REQUIRED ACTION: Look below for the line containing "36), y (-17"; from there through the line containing "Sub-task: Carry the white", both lines included, please set down each line exactly and nothing else.

[Stored records]

Segment Open

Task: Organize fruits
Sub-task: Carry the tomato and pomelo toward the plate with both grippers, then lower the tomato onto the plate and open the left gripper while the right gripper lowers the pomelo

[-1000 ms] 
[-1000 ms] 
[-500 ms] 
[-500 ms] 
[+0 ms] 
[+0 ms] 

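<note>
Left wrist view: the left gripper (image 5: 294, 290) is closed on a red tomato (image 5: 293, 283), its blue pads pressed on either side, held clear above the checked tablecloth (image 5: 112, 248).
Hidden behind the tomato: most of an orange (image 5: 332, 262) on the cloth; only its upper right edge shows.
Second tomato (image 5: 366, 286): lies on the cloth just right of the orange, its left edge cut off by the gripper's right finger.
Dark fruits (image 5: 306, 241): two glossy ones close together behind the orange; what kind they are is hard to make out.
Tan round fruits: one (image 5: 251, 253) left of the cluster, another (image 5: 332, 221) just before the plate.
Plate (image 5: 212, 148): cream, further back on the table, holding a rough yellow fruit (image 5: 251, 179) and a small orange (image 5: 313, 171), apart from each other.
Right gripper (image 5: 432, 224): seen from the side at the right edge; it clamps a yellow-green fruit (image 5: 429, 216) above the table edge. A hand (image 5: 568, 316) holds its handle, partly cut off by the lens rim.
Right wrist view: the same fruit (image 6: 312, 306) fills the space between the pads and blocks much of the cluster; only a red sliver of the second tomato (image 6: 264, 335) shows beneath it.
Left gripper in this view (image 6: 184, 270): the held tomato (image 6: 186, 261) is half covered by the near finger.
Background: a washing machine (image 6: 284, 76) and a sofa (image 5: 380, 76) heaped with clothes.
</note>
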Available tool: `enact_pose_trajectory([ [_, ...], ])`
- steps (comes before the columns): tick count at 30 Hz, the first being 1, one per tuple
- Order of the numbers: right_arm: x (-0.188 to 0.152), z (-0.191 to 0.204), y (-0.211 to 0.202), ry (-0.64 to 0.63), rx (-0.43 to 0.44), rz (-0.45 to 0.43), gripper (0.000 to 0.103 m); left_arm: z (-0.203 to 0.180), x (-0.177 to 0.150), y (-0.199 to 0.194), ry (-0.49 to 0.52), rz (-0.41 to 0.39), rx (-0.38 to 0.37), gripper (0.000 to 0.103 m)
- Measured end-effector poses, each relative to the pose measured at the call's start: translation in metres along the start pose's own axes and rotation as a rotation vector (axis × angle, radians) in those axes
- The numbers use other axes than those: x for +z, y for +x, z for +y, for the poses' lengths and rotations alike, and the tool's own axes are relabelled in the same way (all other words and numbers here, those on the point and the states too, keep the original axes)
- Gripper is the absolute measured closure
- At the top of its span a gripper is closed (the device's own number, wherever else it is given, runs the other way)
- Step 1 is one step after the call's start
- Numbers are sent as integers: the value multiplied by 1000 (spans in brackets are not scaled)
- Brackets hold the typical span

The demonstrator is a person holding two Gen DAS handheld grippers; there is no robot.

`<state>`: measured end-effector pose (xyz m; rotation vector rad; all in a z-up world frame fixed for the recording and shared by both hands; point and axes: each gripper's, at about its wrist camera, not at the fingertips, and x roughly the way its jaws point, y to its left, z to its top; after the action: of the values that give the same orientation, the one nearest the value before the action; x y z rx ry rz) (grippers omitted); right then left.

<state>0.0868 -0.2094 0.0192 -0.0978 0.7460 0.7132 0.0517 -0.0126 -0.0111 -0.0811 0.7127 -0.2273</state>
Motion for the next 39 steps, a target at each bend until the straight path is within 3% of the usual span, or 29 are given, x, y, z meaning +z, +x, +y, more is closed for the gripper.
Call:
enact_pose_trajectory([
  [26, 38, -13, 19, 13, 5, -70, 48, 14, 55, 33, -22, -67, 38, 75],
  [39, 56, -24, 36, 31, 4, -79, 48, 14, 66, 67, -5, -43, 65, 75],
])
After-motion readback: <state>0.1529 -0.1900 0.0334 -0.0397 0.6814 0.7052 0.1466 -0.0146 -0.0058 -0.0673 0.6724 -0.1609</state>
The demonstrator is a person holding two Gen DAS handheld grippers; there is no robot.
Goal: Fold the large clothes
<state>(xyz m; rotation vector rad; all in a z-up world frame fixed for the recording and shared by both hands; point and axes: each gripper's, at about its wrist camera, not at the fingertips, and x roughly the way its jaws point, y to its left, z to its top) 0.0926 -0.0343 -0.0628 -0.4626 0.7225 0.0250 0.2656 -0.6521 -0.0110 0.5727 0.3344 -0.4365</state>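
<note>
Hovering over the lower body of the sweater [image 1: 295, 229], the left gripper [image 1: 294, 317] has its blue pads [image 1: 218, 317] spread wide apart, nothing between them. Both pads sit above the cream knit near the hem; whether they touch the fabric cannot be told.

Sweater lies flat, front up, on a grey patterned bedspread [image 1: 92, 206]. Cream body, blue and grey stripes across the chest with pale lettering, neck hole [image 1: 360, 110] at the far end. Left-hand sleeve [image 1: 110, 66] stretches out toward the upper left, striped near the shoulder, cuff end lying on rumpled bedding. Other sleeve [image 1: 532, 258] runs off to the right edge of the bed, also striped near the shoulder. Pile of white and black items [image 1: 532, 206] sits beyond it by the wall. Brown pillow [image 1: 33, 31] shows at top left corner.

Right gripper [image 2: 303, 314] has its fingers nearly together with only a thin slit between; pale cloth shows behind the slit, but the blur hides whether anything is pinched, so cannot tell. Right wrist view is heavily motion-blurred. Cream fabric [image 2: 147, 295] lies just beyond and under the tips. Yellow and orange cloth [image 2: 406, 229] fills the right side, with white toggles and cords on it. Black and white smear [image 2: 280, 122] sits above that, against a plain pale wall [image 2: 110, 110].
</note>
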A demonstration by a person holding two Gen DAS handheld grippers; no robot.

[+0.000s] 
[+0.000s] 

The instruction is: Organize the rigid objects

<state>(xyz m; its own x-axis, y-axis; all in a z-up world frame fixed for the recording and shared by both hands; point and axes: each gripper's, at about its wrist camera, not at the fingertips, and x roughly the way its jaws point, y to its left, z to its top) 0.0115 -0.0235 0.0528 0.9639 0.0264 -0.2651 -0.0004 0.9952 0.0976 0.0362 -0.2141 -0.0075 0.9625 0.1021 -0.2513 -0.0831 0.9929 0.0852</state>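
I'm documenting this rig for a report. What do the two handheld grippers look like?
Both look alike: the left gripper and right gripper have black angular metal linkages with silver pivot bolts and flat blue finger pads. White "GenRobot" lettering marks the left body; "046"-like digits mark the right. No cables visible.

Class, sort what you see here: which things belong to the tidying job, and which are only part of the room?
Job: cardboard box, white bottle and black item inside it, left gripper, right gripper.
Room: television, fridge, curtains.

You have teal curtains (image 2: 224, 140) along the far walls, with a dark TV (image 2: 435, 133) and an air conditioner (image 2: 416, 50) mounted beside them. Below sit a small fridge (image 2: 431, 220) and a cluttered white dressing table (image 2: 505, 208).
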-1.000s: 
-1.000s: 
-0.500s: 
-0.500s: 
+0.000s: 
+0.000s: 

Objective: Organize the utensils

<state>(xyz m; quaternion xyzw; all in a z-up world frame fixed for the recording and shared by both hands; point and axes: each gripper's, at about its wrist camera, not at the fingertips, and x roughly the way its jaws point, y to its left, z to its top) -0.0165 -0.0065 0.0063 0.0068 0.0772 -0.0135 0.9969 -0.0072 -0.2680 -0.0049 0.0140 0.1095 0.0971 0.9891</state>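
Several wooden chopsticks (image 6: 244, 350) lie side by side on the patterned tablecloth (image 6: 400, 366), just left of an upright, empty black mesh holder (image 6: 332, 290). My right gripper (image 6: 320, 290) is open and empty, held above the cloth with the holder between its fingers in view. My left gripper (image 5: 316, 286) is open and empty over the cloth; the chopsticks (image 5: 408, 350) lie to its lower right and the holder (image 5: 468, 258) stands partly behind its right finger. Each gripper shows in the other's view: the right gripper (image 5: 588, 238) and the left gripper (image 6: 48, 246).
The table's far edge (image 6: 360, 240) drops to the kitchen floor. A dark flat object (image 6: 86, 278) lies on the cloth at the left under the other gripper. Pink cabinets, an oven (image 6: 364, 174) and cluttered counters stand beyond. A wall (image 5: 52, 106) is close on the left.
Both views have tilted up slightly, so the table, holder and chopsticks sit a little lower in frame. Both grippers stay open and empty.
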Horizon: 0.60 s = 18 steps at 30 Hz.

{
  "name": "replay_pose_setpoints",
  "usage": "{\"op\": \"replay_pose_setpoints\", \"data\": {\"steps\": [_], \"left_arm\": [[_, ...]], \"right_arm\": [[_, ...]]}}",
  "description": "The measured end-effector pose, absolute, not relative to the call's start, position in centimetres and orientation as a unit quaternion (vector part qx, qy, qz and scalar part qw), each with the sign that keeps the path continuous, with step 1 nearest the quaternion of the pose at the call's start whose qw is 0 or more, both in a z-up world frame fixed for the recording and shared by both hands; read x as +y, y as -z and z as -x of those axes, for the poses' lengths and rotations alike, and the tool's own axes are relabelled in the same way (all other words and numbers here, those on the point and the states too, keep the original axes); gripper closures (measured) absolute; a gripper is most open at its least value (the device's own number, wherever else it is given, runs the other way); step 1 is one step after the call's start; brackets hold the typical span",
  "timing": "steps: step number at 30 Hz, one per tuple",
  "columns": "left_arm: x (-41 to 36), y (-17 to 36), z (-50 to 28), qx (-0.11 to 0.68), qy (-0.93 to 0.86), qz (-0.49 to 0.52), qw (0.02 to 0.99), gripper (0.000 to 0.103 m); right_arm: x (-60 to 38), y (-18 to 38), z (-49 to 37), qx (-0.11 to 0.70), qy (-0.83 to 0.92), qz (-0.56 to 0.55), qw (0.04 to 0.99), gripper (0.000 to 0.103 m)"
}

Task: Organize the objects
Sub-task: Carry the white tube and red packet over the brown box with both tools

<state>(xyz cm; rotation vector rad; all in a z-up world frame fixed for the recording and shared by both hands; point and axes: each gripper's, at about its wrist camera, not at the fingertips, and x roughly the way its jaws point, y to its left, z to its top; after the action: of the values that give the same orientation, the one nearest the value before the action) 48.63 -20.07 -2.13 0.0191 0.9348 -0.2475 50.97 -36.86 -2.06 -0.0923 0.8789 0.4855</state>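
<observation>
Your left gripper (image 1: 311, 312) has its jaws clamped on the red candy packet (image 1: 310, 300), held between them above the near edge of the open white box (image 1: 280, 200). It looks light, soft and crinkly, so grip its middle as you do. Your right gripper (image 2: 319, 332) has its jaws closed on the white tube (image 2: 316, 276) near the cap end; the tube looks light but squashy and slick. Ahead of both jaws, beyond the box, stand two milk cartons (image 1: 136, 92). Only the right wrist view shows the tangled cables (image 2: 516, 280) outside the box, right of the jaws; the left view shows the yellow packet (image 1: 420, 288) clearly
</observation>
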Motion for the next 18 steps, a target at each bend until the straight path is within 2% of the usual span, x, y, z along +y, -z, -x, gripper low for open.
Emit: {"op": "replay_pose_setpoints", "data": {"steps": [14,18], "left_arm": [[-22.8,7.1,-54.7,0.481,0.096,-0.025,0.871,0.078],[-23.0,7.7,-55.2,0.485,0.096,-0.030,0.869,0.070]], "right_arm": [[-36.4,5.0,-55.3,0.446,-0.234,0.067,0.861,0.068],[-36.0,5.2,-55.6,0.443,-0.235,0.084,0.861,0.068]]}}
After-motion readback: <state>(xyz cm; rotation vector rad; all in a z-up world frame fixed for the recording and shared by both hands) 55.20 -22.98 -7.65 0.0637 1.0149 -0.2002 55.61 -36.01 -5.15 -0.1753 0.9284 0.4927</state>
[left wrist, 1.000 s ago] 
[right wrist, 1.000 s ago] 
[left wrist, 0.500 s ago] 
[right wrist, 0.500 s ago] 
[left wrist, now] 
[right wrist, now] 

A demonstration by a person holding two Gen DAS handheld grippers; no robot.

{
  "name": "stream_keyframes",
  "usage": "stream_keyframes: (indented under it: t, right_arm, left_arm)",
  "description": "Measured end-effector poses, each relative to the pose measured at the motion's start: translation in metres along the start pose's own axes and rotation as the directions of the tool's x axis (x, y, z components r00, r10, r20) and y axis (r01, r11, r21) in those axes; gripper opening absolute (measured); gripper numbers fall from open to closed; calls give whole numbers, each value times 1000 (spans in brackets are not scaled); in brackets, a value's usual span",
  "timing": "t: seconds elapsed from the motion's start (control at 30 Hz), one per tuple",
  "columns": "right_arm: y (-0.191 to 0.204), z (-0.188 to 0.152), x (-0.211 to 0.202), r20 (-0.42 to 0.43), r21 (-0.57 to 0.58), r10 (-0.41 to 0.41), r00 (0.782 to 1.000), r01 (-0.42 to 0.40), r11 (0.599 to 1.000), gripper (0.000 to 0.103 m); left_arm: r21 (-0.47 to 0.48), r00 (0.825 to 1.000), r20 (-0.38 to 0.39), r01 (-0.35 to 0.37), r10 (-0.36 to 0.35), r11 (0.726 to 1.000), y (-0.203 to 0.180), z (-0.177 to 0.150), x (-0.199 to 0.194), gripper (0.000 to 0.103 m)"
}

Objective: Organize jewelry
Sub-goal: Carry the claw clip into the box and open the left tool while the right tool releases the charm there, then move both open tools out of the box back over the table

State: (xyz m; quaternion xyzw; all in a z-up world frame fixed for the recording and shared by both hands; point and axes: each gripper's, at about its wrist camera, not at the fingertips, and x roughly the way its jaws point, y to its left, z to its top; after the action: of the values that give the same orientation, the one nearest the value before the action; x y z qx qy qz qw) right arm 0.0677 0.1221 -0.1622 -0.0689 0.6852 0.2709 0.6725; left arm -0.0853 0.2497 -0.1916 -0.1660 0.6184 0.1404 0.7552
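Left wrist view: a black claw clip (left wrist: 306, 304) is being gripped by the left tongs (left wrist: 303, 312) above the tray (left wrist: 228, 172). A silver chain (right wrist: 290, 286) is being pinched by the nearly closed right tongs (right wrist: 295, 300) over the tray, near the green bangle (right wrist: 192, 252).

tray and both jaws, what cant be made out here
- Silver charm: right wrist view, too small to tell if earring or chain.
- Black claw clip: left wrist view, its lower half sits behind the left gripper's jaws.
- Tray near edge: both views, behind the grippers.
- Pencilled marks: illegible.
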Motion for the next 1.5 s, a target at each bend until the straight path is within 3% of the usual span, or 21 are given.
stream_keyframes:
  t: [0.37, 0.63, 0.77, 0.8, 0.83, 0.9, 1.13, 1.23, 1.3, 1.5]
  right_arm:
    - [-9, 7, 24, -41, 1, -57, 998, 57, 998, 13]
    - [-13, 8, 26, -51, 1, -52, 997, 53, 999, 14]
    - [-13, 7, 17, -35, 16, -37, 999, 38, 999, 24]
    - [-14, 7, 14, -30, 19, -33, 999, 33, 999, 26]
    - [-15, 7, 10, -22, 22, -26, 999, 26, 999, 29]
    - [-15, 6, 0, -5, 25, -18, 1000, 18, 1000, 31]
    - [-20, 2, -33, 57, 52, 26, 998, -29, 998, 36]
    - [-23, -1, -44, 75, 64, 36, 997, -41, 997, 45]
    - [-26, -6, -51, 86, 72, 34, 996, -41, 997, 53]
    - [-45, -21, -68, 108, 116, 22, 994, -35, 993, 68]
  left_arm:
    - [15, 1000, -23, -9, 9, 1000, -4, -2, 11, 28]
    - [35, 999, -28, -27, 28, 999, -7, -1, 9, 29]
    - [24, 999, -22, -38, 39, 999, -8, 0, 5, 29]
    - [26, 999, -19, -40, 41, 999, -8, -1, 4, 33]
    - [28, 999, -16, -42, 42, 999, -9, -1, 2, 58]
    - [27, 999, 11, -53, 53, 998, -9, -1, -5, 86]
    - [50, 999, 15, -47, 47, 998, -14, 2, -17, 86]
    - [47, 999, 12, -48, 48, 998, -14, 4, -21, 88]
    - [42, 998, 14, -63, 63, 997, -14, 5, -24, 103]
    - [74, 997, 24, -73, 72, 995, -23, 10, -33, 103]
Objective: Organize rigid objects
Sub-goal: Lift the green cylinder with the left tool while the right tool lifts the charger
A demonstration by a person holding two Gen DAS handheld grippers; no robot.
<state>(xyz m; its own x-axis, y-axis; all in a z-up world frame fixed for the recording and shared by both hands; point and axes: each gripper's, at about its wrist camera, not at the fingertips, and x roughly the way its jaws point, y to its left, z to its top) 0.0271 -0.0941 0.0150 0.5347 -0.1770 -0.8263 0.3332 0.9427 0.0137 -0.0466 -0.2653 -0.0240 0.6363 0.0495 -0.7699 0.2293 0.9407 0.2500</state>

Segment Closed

EXERCISE ANSWER:
  "columns": "left_arm: x (-41 to 36), y (-17 to 36), z (-50 to 28), qx (-0.11 to 0.68), qy (-0.93 to 0.86), qz (-0.49 to 0.52), qw (0.02 to 0.99), gripper (0.000 to 0.103 m); right_arm: x (-60 to 38), y (-18 to 38), z (-49 to 37), qx (-0.11 to 0.70), qy (-0.83 to 0.92), qz (-0.56 to 0.55), qw (0.04 to 0.99), gripper (0.000 to 0.103 m)"
}

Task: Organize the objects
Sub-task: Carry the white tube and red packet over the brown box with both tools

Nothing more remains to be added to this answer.